Barack Obama's decision this week to forgo a brief meeting with Vladimir Putin during a broader summit shows how far things have gone.  The United States and Russia do not, like the Soviet Union and the United States in the Cold War, threaten each other with instant destruction and they are not engaged in a worldwide struggle for power and influence.  Their militaries are shadows of their former selves.  But incredibly, they seem to lack any common principles upon which to build better relations and promote a more peaceful world.   Even in the days of Kennedy and Khrushchev and Nixon and Brezhnev, the two sides acted on their interest in preventing nuclear war and reducing tensions.  Now the United States in effect claims the right to help overthrow any government violently opposed by a substantial portion of its people--a claim the Russians understandably, and in my opinion sensibly, reject.  On the other side, Putin has returned to the pre-modern traditions of his country, blaming foreign influence for everything that goes wrong in his country, and evidently dreaming to restoring some of the lost influence of the Russian and Soviet empires in some of the other successor states.  Neither they nor the Chinese leadership is offering the world a model in which all nations will live together in peace--much less attempting seriously, as the Europeans in the late 19th century would have done, to halt violent civil wars in places like Syria, or to make peace in the Middle East.  (John Kerry, whose father was a diplomat, is bravely going through the motions on these issues, but without the backing to actually bring them to fruition.)

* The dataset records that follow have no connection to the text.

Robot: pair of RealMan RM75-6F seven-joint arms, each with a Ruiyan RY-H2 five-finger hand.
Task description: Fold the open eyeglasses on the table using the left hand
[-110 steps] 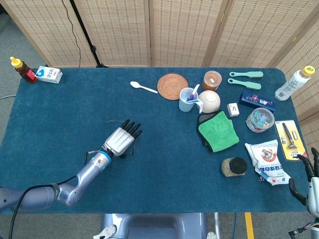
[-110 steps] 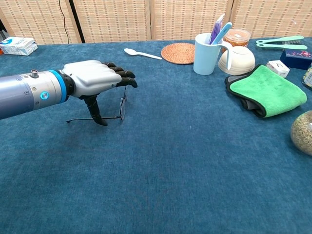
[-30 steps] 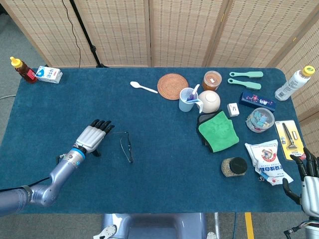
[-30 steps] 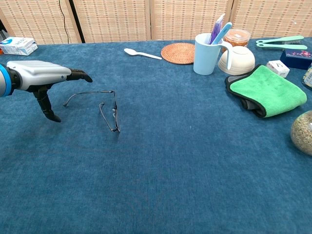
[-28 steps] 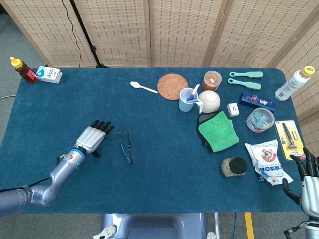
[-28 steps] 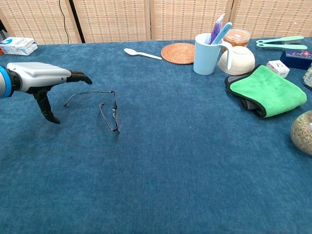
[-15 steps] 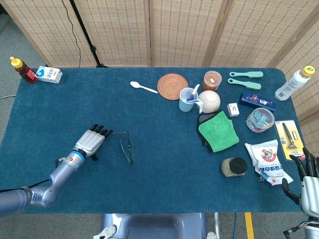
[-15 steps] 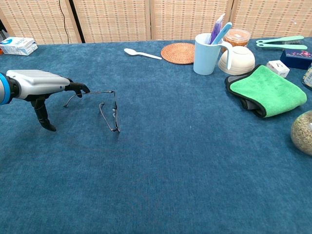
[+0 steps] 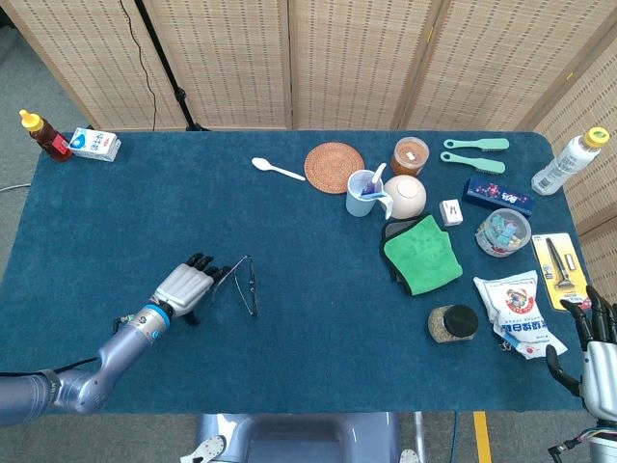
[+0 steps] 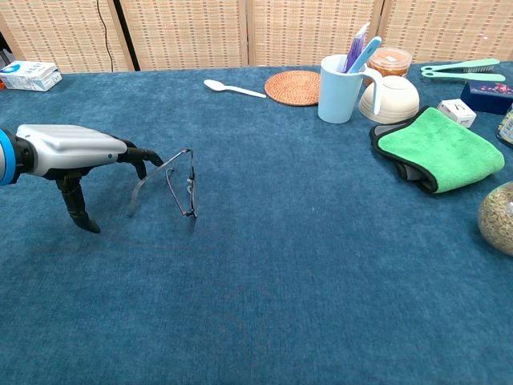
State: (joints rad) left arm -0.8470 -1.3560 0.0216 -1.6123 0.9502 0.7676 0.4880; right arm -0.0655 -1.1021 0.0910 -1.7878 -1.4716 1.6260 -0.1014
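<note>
The thin black wire eyeglasses (image 9: 247, 284) (image 10: 181, 185) stand on the blue table left of centre. One temple lies folded along the lens front. The other temple juts out at a slant toward my left hand (image 9: 182, 287) (image 10: 70, 152). That hand lies flat just left of the glasses, fingers stretched out, and its fingertips (image 10: 152, 156) touch the slanted temple. Its thumb points down at the cloth. It holds nothing. My right hand (image 9: 596, 351) shows only in the head view at the bottom right corner, off the table, fingers spread and empty.
A white spoon (image 9: 277, 169), a woven coaster (image 9: 334, 166), a blue cup (image 10: 339, 78) and a white bowl (image 10: 389, 99) stand at the back. A green cloth (image 10: 435, 147) lies to the right, a milk carton (image 9: 94, 144) at the far left corner.
My left hand has slid closer to the glasses and its fingertips have pushed the outstretched temple, which has swung from pointing left to slanting in toward the lens front. The right hand stays put.
</note>
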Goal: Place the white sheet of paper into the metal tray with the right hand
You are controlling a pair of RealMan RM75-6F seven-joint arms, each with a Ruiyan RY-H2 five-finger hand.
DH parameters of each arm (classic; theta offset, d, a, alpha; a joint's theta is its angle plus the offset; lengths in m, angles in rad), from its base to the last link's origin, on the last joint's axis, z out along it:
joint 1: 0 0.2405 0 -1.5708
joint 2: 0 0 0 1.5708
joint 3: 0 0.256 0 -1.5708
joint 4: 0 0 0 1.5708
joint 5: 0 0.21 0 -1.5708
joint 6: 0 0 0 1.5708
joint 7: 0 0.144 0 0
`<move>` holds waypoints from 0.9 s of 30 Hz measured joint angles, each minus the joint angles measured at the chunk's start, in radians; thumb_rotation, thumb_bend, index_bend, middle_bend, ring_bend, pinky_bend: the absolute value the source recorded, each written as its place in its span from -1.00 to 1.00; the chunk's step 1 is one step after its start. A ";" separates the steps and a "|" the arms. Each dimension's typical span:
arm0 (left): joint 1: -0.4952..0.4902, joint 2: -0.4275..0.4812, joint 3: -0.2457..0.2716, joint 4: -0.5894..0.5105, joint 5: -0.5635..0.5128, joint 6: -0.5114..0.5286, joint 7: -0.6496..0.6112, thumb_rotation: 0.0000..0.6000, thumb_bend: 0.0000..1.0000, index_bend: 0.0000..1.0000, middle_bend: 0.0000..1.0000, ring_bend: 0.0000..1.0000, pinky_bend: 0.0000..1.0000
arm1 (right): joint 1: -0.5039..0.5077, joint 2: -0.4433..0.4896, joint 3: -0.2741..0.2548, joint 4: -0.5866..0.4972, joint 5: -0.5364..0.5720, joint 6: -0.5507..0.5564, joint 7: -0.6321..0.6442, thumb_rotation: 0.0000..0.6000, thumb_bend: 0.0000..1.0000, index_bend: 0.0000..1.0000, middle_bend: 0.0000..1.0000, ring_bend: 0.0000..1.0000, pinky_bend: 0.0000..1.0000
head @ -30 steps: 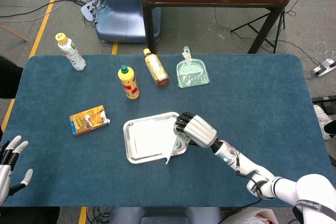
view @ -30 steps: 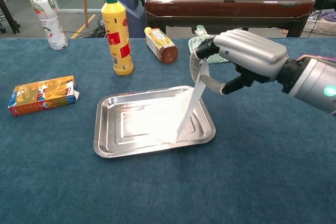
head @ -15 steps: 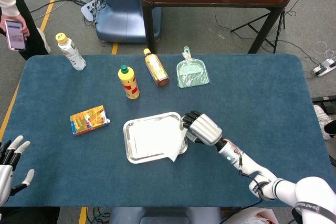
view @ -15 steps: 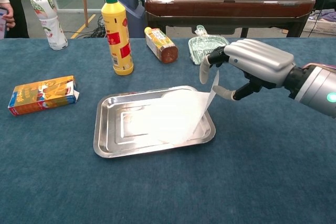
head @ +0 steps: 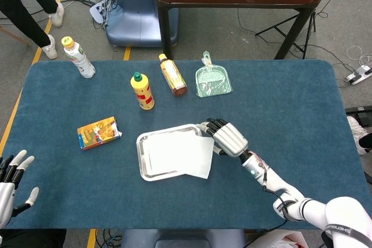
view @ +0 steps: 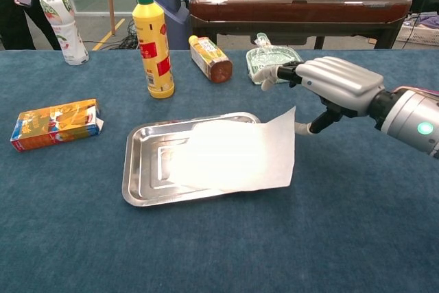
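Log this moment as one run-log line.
right hand: open, beside paper | white sheet of paper: released, overhanging metal tray right rim | left hand: idle

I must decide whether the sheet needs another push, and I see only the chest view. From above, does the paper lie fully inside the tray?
Observer: No. In the head view the white sheet of paper passes over the metal tray's right rim and near right corner, onto the table.
Operator: Where is the left hand? My view does not show it.
Observer: The left hand is at the table's near left corner, fingers spread, holding nothing.
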 measured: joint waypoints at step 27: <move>0.008 0.004 0.001 0.023 -0.008 0.003 -0.032 1.00 -0.39 -0.66 -0.84 -0.87 -0.97 | 0.123 -0.137 0.083 0.168 0.078 -0.128 -0.001 1.00 -0.42 -0.75 -0.62 -0.75 -0.48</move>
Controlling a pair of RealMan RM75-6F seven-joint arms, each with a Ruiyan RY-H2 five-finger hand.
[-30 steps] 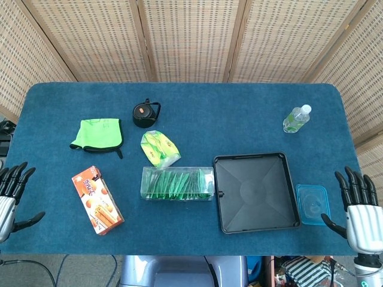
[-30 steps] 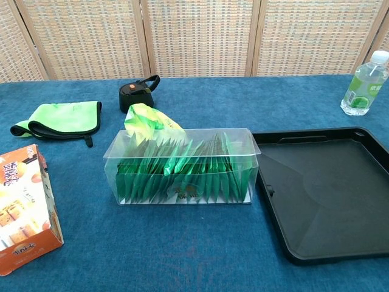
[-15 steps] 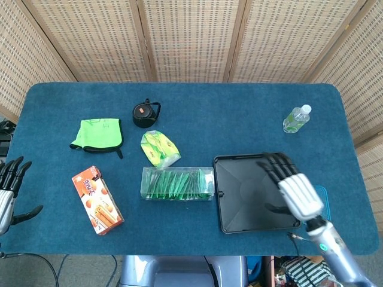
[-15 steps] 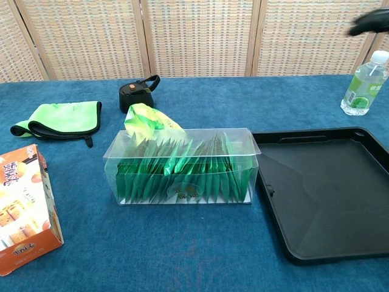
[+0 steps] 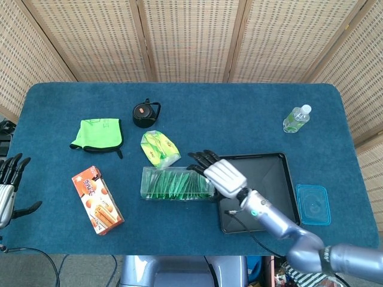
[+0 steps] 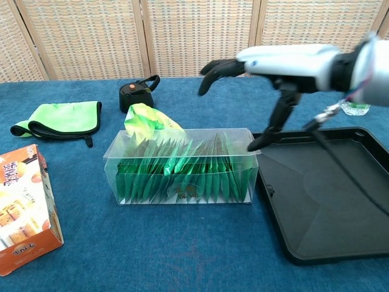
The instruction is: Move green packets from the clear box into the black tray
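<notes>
Below right robot hand [image 6: 243,64], green packets [image 6: 182,173]

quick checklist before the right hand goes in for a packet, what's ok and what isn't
1. Right robot hand empty, fingers apart: ok.
2. Right robot hand above the clear box: ok; it hovers over the right end, not touching.
3. Green packets reachable: ok; the box has no lid, packets stand upright in a row.
4. Black tray free to receive: ok; nothing lies in it.
5. Left robot hand out of the way: ok; at the table's left edge.
6. Which packet the fingers will meet: cannot tell.
</notes>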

The award of the Nobel Peace Prize to Barack Obama has turned out to be most unfortunate.  At no time in his Administration has he shown any particular talent for diplomacy and his record is largely bereft of achievement.  He did reach a new strategic arms treaty with the Russians in his first term, but that process seems to be at an end.  (Putin, to be sure, bears just as much blame for this.)  Regarding China, with whom we also lack common values, the US has been returning to the traditions of John Foster Dulles and trying to organize some sort of anti-Chinese coalition rather than establishing some common ground about the principles of international affairs, to include, for instance, a moratorium on hacking into one another's computer systems, as well as an agreement on freedom of the seas.  The President is remarkably wooden and embarrassingly repetitious in photo ops with foreign leaders.  He and his administration have treated the European economic crisis as none of our business.  That may be because, as good American neo-liberals, they would just as soon see the whole European economic model fail.  (I'll have more to say about that during the next month.)

I was a product of the earlier age of diplomacy.  Because my father became a diplomat when I was 14 I had to live abroad and learn two foreign languages.  That in turn made me, originally, a European historian.  But in that respect as in others, I was one of the last survivors of a dying tradition.  The world may be flat in cyberspace, but it has much less of a common value system than it did 100 years ago.  Values are key to politics, both domestically and internationally, because they set the limits of what people and governments will attempt to do.  The statesmen of the last era--the last saeculum, as Strauss and Howe put it, from about 1867 to 1945--had greater ambitions, and greater achievements, than those of our own.  Like domestic anarchy, international anarchy is a new disease whose progression cannot yet be foretold.